Quando estava 4-5 no primeiro set, Cobolli lançou para o saque e teve que interromper suas ações quando o som de rolhas de champanhe estourando quebrou o silêncio educado. O árbitro Arnaud Gabas interveio e disse à multidão: ‘Senhoras e senhores, por favor, aproveitem suas bebidas. Mas espere até que o ponto acabe antes de abrir a garrafa. Parecia atirar gás lacrimogêneo contra hooligans em Wimbledon.
Foi tudo muito bobo, mas pareceu afetar o ritmo de Cobolli. Porque nos três pontos que se seguiram, ele cometeu dois erros não forçados, uma dupla falta e o set inicial resultante.

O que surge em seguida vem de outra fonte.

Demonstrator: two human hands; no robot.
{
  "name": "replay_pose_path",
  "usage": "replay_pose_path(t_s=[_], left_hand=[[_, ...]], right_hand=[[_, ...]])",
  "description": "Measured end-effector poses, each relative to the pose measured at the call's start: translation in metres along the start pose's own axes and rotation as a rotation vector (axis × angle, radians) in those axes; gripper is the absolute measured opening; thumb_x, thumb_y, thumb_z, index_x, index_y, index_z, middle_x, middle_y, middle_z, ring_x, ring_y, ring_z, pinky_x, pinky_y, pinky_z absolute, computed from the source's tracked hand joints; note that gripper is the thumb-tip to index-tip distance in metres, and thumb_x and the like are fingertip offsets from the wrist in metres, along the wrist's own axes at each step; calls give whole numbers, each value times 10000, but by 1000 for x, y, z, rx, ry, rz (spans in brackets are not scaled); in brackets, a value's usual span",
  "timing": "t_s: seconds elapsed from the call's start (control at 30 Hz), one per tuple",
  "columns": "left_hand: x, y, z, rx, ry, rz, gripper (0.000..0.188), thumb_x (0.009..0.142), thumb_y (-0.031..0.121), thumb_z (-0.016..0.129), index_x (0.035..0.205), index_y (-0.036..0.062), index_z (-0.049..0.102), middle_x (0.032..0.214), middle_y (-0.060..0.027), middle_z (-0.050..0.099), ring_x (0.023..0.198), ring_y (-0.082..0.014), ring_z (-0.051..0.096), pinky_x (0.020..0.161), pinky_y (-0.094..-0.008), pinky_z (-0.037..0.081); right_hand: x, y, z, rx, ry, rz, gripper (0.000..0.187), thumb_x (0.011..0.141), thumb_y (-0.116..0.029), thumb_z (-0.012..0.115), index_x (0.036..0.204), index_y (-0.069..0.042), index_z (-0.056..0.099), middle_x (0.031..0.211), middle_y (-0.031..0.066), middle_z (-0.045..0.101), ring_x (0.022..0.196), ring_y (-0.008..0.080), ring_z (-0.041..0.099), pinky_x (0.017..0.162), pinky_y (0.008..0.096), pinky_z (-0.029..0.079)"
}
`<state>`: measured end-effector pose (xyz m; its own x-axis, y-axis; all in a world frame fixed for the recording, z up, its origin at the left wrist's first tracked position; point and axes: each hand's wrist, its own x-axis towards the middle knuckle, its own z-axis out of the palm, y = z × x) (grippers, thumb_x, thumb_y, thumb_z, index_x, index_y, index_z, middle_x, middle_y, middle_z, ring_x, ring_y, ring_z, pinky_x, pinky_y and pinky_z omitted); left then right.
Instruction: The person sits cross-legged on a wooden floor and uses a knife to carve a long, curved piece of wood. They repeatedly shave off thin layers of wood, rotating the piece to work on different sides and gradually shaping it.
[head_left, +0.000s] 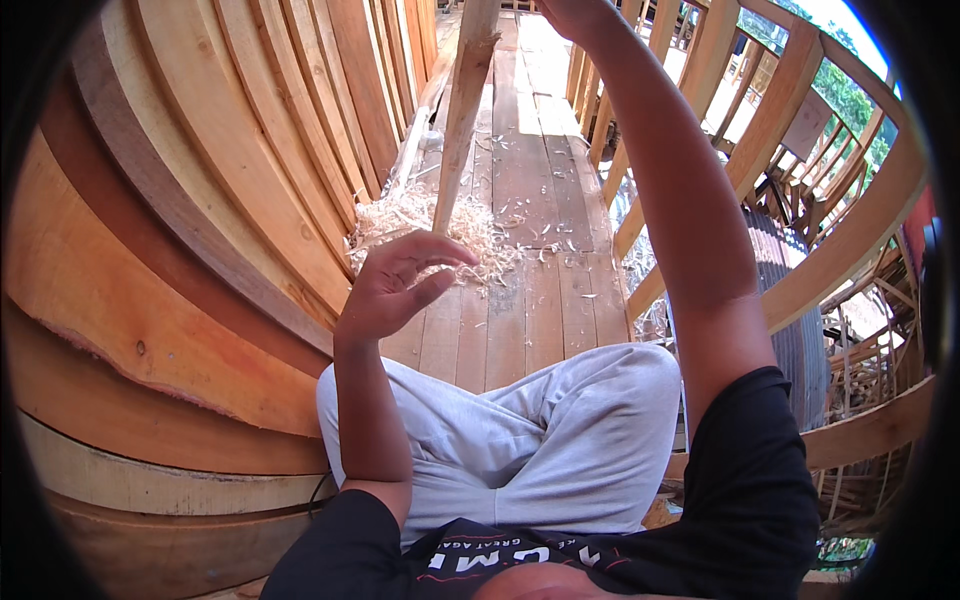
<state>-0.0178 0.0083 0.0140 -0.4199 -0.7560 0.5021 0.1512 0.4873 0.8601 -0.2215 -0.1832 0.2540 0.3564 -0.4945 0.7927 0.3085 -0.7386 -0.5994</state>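
My left hand is raised over my left knee, its fingers curved and the thumb apart from them, with nothing between. Just past its knuckles is the lower end of a long, rough wooden pole. That pole slants up to the top edge of the view, where its far end is cut off. Whether the left fingers touch it I cannot tell. My right arm stretches far forward, and my right hand is at the top edge, right of the pole. Its fingers are mostly out of view.
A plank floor runs ahead, with a heap of curly wood shavings in front of me. Upright boards line the left side. On the right stands a wooden railing, with corrugated sheet beyond it. My crossed legs are below.
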Motion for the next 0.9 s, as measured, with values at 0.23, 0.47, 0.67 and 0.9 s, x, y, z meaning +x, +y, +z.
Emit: replay_pose_path(t_s=[0.23,0.47,0.67,0.9], left_hand=[[11,-13,-13,316,582,207,933,809,262,773,1480,51,160,1532,-184,220,1453,-300,166,1177,-459,123],[16,3,-10,147,605,327,922,827,143,743,1499,58,116,1524,-174,243,1424,-283,221,1162,-449,189],[-7,4,-23,145,736,316,797,792,-14,736,1439,44,273,1191,-101,539,1102,-196,555,990,-347,464],[-6,-1,-11,84,845,438,658,774,-63,718,1314,80,369,1137,-93,529,1105,-241,534,1017,-391,437]], right_hand=[[-23,35,72,-48,-416,5,429,857,-279,725,1139,-18,534,924,64,623,751,126,576,650,274,489],[-84,49,128,-312,-657,155,375,871,-307,714,1068,-27,562,840,27,554,767,117,526,688,283,453],[-146,51,128,-492,-392,245,405,855,-358,719,997,-5,581,783,66,594,662,200,555,634,361,449],[-264,93,68,-576,-332,296,650,771,-506,768,1130,-5,562,826,95,578,751,200,581,697,334,460]])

Eles trocaram intervalos no início do segundo set e estávamos no tiebreak. Fery venceu por 7-4 e já venceu todos os cinco desempates disputados aqui esta semana. Ele está no seu melhor quando é mais importante.
Se você olhar a classificação desses jogadores (10º contra 114º no mundo), o placar é ridículo. Quando você olha para a respectiva qualidade do tênis, faz todo o sentido.
Uma das vantagens de ser bolter no Gr é que não há muitas ideias de como jogar contra você em campo. Cobolli parecia não saber se estava tentando explodir Fery no tribunal ou esmagá-lo.
Ainda assim, não haveria reação de um finalista do Grand Slam no terceiro set? Em vez disso, testemunhamos a rendição. Fery, jogando de graça, derrubou-o.
Se tivéssemos que escolher um dos muitos pontos lindos que ele fez, vamos escolher esse ponto e ter uma vantagem de 5-0. Após uma troca básica, Cobolli chegou à rede e disparou um voleio de forehand na diagonal através da rede. Fery estava do outro lado da quadra e nem perto, mas correu pela grama e deslizou pela linha. Cobolli acertou um lob (o que não é uma má ideia contra um jogador menor), mas Fery fez o suficiente com um golpe.
A rainha Camilla aplaudiu Perry do camarote real após sua vitória para continuar seu conto de fadas.
Enquanto sacava, Cobolli acertou a bola nele, que cortou a fita da rede e virou para o outro lado. Fery dança para a esquerda e acerta o vencedor. Ace selou a mão do amor.
Mesmo se você for ao National Ballet, não verá um jogo de pés assim. Foi um ótimo desempenho.